The USDA’s prediction of 57 million boxes of Florida oranges and 4.5 million boxes of Florida grapefruit means a 15 percent decrease in Florida orange production and 7 percent decrease in Florida grapefruit shipments compared to the 2019-20 season,

However, specialty citrus volumes is expected to be up slightly this season over last with 1.1 million boxes forecasted.

Much of the production drop is expect to be from for juice, rather than the fresh market, according to Florida growers.

DLF International of Fort Pierce, FL, expects to ship 1.6 million cartons of citrus for the fresh market, which is about 15 percent more than the previous season.

DLF produces about 90 percent oranges, but is looking to increase its grapefruit program, to possibly 30 percent of its product line.

Shipping got underway September 20 and is expected to finish in July, although grapefruit should wrap up in April because it doesn’t use cold storage.

Valencias do well in cold storage for part of June and July with barely 1 percent discards once pulled out and resorted

 Duda Farm Fresh Fresh Foods of Oveido, FL., reports company’s navel crop is expected to show larger sizes and bigger volume than last season.

The company’s grapefruit crop should be very similar to last year, with the potential for greater packouts and potentially slightly more volume.

The firm’s juice orange crop is expected to be very similar to last season, with potentially lighter overall volume. One bright spot is specialty citrus. 

The company began shipping grapefruit, specialties and oranges The third week of October, and navels began Nov. 2.

Grapefruit shipments will peak in January and February and continue through March. Specialties began their peak before Thanksgiving and will continue with peak volume through Christmas.

Florida Classic Growers of Dundee, FL., started packing its first Florida citrus in October with Florida hamlin juice oranges, fallglo and early pride tangerines, as well as navel oranges.

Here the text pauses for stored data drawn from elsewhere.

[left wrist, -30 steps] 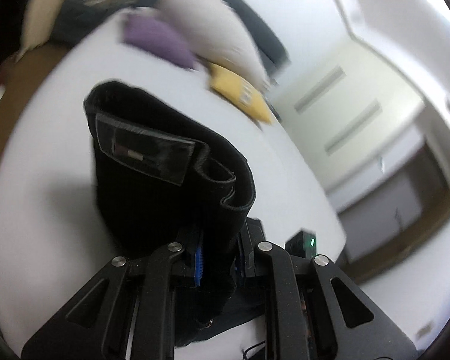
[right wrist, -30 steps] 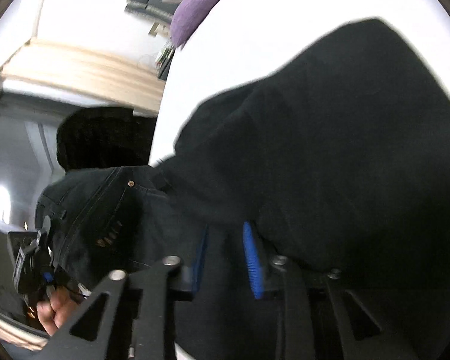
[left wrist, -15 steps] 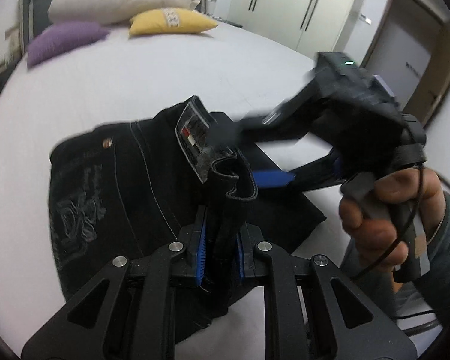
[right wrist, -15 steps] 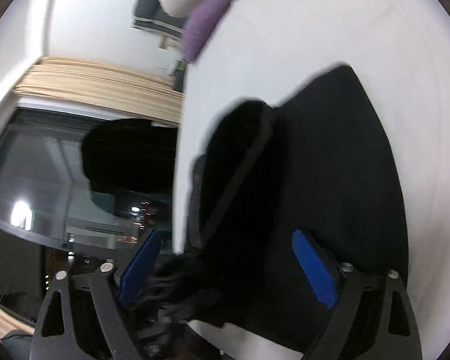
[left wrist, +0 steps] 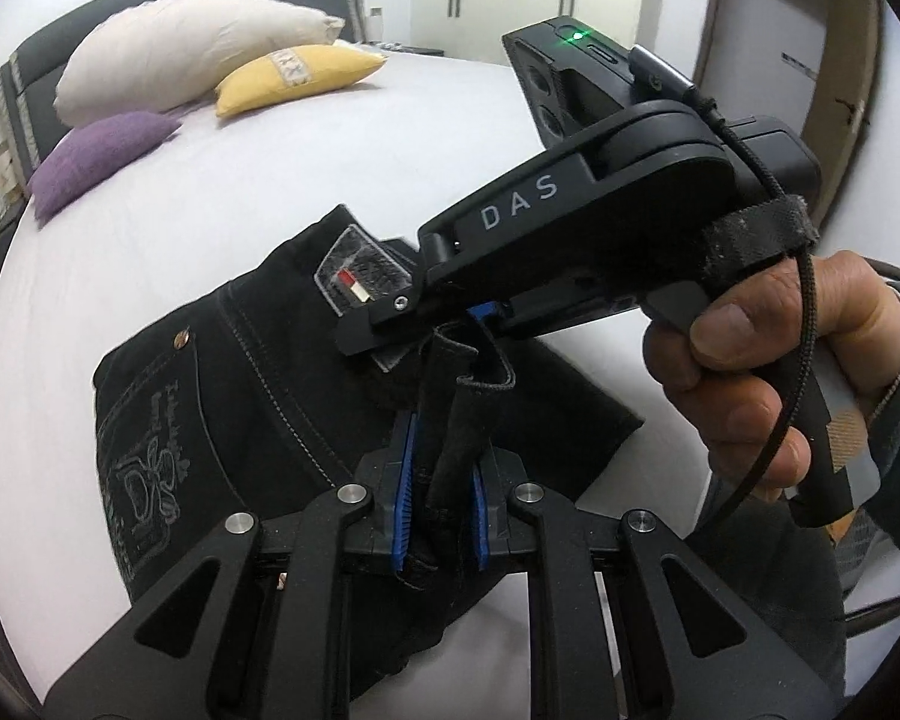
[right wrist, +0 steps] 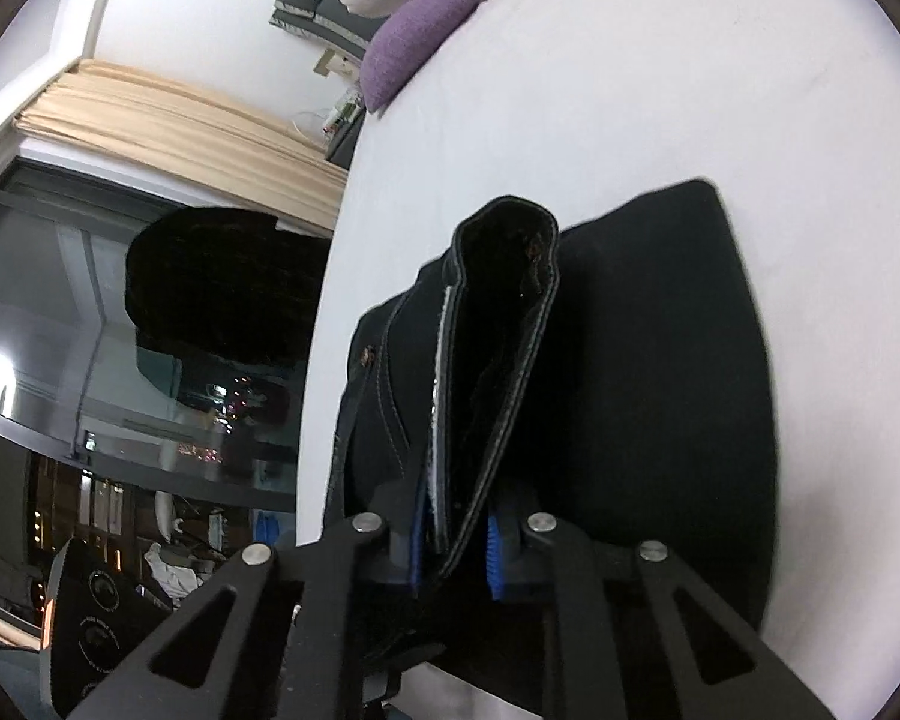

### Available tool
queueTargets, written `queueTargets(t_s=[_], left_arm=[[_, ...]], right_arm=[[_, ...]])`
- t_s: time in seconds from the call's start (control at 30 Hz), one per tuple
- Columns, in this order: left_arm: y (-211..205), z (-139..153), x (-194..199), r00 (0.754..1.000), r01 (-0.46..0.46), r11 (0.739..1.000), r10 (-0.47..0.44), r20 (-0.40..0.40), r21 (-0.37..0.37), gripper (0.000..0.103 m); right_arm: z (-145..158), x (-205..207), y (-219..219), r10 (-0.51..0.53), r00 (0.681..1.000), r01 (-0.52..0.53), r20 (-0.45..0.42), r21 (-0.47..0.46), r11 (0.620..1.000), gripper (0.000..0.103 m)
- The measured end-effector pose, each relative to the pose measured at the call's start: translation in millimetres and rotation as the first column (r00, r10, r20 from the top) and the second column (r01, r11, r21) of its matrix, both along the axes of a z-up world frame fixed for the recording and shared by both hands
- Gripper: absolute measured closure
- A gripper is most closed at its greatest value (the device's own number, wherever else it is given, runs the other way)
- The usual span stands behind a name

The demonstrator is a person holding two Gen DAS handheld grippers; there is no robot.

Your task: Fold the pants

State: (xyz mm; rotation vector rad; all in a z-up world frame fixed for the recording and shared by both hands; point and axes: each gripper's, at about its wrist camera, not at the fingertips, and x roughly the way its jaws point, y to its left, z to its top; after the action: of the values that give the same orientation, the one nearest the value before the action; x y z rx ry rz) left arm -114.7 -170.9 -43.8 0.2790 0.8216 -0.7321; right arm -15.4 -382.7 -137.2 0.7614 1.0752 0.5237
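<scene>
Black jeans (left wrist: 222, 396) lie partly folded on a white bed (left wrist: 270, 168), with an embroidered back pocket and a waist label showing. My left gripper (left wrist: 441, 498) is shut on a raised fold of the waistband. My right gripper (left wrist: 450, 318) reaches in from the right and is shut on the same waistband a little farther along. In the right wrist view the right gripper (right wrist: 456, 546) pinches the standing waistband edge (right wrist: 498, 324), and the folded legs (right wrist: 660, 372) lie flat to its right.
A white pillow (left wrist: 192, 42), a yellow pillow (left wrist: 300, 72) and a purple pillow (left wrist: 96, 156) lie at the dark headboard. Wardrobe doors and a door stand behind. A window with a beige curtain (right wrist: 168, 120) is left of the bed.
My right gripper was open half a second ago and has now closed on the waistband next to my left gripper. The jeans have come down onto the bed.
</scene>
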Motion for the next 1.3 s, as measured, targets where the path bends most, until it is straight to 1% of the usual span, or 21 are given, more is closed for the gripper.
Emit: queueTargets(t_s=[0.23, 0.37, 0.43, 0.47, 0.5, 0.57, 0.63, 0.67, 0.7, 0.73, 0.77, 0.8, 0.87, 0.93, 1.0, 1.1, 1.17, 1.2, 1.23, 1.27, 1.3], left_arm=[[-50, 0, -2, 0.998, 0.064, 0.998, -0.064, 0.002, 0.024, 0.089], [-74, -23, -4, 0.996, 0.085, 0.994, -0.084, -0.021, 0.068, 0.089], [-81, -37, -6, 0.995, 0.099, 0.991, -0.096, -0.04, 0.086, 0.088], [-84, -40, -8, 0.995, 0.1, 0.991, -0.097, -0.038, 0.088, 0.085], [-84, -39, -10, 0.995, 0.099, 0.992, -0.096, -0.04, 0.078, 0.084], [-74, -26, -8, 0.99, 0.1, 0.995, -0.099, -0.1, 0.014, 0.079], [-57, -10, -8, 0.983, 0.088, 0.992, -0.101, -0.151, -0.089, 0.079], [-45, -1, -8, 0.985, 0.066, 0.99, -0.084, -0.149, -0.127, 0.077], [-32, 6, -7, 0.989, 0.034, 0.99, -0.053, -0.137, -0.14, 0.075], [-18, 12, -4, 0.992, -0.005, 0.989, -0.015, -0.126, -0.151, 0.064], [-4, 15, 3, 0.992, -0.051, 0.985, 0.032, -0.12, -0.165, 0.044], [13, 16, 13, 0.989, -0.118, 0.977, 0.099, -0.109, -0.18, 0.039], [36, 11, 35, 0.971, -0.22, 0.959, 0.198, -0.134, -0.177, 0.039], [54, -8, 63, 0.943, -0.291, 0.941, 0.252, -0.215, -0.173, 0.039], [60, -29, 75, 0.933, -0.291, 0.945, 0.247, -0.261, -0.147, 0.039], [55, -41, 74, 0.942, -0.279, 0.954, 0.249, -0.223, -0.114, 0.039], [47, -43, 72, 0.947, -0.267, 0.957, 0.24, -0.212, -0.111, 0.039], [41, -44, 71, 0.949, -0.258, 0.96, 0.23, -0.215, -0.112, 0.039], [34, -47, 66, 0.95, -0.255, 0.961, 0.228, -0.211, -0.111, 0.039], [34, -51, 65, 0.952, -0.25, 0.962, 0.224, -0.207, -0.112, 0.039], [31, -52, 65, 0.954, -0.247, 0.963, 0.221, -0.203, -0.111, 0.039]], right_arm=[[-7, -2, -19, -0.048, 0.999, 0.047, 0.008, 0.044, 0.998, 0.086], [-33, -5, -28, -0.06, 0.998, 0.061, -0.018, 0.062, 0.996, 0.086], [-49, -7, -30, -0.068, 0.997, 0.071, -0.034, 0.094, 0.993, 0.089], [-55, -9, -32, -0.076, 0.997, 0.078, -0.023, 0.115, 0.99, 0.09], [-56, -11, -32, -0.079, 0.997, 0.08, -0.008, 0.124, 0.989, 0.09], [-54, -15, -30, -0.083, 0.996, 0.081, 0.014, 0.123, 0.989, 0.089], [-52, -17, -28, -0.087, 0.996, 0.084, 0.023, 0.11, 0.99, 0.089], [-51, -19, -26, -0.09, 0.996, 0.087, 0.024, 0.099, 0.991, 0.089], [-50, -20, -25, -0.094, 0.995, 0.091, 0.024, 0.095, 0.991, 0.089], [-50, -21, -26, -0.098, 0.995, 0.095, 0.025, 0.093, 0.991, 0.089], [-49, -21, -24, -0.101, 0.995, 0.099, 0.026, 0.091, 0.991, 0.089], [-48, -21, -23, -0.104, 0.994, 0.101, 0.026, 0.09, 0.991, 0.089], [-49, -19, -22, -0.108, 0.994, 0.105, 0.027, 0.09, 0.99, 0.089], [-48, -19, -21, -0.108, 0.994, 0.105, 0.025, 0.085, 0.991, 0.088], [-47, -23, -26, -0.111, 0.994, 0.109, 0.017, 0.071, 0.991, 0.085], [-33, -30, -25, -0.121, 0.993, 0.121, -0.009, -0.012, 0.993, 0.078], [-15, -36, -26, -0.159, 0.987, 0.155, -0.021, -0.126, 0.98, 0.075], [-5, -39, -26, -0.185, 0.983, 0.178, -0.017, -0.2, 0.963, 0.062], [7, -41, -24, -0.218, 0.976, 0.208, -0.007, -0.279, 0.938, 0.061], [23, -44, -20, -0.229, 0.973, 0.229, 0.032, -0.275, 0.934, 0.062], [33, -44, -17, -0.21, 0.975, 0.22, 0.067, -0.207, 0.953, 0.062]])
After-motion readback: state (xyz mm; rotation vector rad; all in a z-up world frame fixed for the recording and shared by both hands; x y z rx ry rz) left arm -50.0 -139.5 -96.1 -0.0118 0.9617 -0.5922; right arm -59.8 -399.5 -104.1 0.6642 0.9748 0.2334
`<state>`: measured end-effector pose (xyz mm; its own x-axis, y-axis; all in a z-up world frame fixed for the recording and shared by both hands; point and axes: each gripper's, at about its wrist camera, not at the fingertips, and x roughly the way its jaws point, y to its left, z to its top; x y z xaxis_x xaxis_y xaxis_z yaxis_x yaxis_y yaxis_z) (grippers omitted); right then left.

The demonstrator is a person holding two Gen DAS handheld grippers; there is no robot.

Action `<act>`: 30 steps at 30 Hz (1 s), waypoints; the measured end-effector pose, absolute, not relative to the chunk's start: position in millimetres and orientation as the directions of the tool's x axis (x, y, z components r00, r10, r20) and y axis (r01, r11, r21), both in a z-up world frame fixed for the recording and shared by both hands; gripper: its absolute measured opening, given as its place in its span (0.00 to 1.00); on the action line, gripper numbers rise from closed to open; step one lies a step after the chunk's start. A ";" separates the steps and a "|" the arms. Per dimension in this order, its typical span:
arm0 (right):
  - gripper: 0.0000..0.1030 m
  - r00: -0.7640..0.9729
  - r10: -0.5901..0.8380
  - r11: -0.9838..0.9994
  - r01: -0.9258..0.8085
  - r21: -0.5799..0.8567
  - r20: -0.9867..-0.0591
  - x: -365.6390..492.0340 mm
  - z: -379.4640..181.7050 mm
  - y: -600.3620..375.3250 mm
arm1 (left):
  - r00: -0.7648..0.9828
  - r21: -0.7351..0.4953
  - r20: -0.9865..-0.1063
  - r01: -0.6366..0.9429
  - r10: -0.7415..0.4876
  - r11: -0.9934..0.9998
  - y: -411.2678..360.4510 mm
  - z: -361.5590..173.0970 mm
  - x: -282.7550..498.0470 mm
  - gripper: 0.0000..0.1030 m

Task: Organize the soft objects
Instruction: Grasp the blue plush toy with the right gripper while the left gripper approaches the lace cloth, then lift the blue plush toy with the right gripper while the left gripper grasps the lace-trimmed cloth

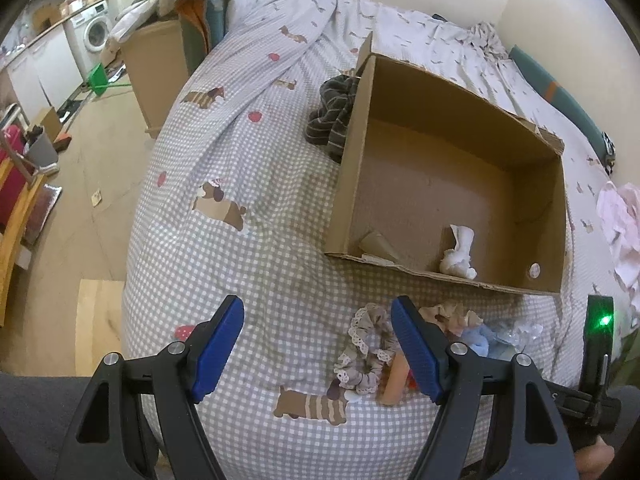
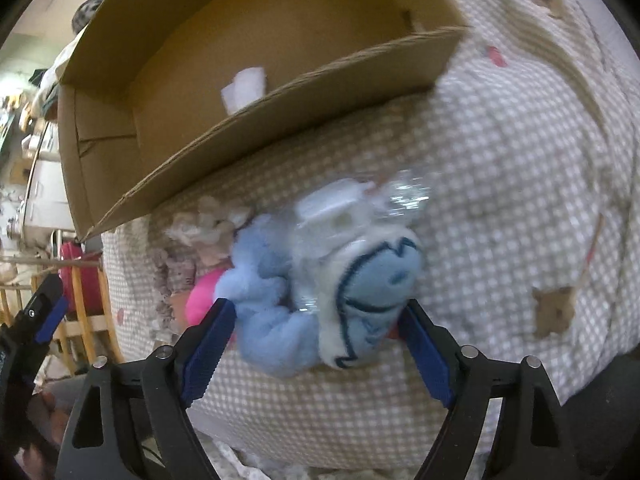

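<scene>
The right gripper (image 2: 314,320) has its blue fingers (image 2: 206,340) spread wide on either side of a blue and white plush (image 2: 360,280). Whether the pads touch it cannot be told, as the view is blurred, but the jaws are clearly not clenched. The plush lies on the checked bedspread (image 2: 500,152), with clear crinkled plastic (image 2: 384,196) over its top. Just left of it sit a pink item (image 2: 202,298) and a lacy beige scrunchie (image 2: 208,224). Beyond them stands a cardboard box (image 2: 280,100) with something white (image 2: 244,88) inside.

The left gripper (image 1: 318,346) hangs released, jaws wide apart and holding nothing, above the bedspread (image 1: 248,260). Its right finger (image 1: 416,348) partly covers the small pile of soft things near the bed's edge: the scrunchie (image 1: 364,348), an orange-pink piece (image 1: 396,380) and the light blue plush (image 1: 480,340). The box (image 1: 352,168) lies just past the pile, open side up, with a white sock (image 1: 460,256) near its front wall. A dark striped cloth (image 1: 334,116) rests against the box's left wall, outside it. Pale pink fabric (image 1: 620,228) lies to the right of the box. On the floor to the far left stands a washing machine (image 1: 96,30).
</scene>
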<state>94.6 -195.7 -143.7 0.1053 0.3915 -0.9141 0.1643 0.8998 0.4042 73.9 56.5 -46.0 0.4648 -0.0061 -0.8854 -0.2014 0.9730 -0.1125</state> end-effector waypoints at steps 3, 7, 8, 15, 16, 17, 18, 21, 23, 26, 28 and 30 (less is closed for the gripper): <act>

By mid-November, tango tangerines were in full force.

New in 2020 is a partnership with Riverfront Packing Co., the Packers of Indian River and Quality Fruit Packers Inc. Good volumes of grapefruit are expected through mid-March.

After the first of the year, Florida Classic will transition from early season orange varieties to its valencia orange crop, which should be in good supply and available to the end of May.

The honey tangerine crop will start then too, running through early March.

Seald Sweet LL of Vero Beach, FL., expects similar volume of Florida volume compared with last season. The company began packing in late October and was in peak volume by mid-November.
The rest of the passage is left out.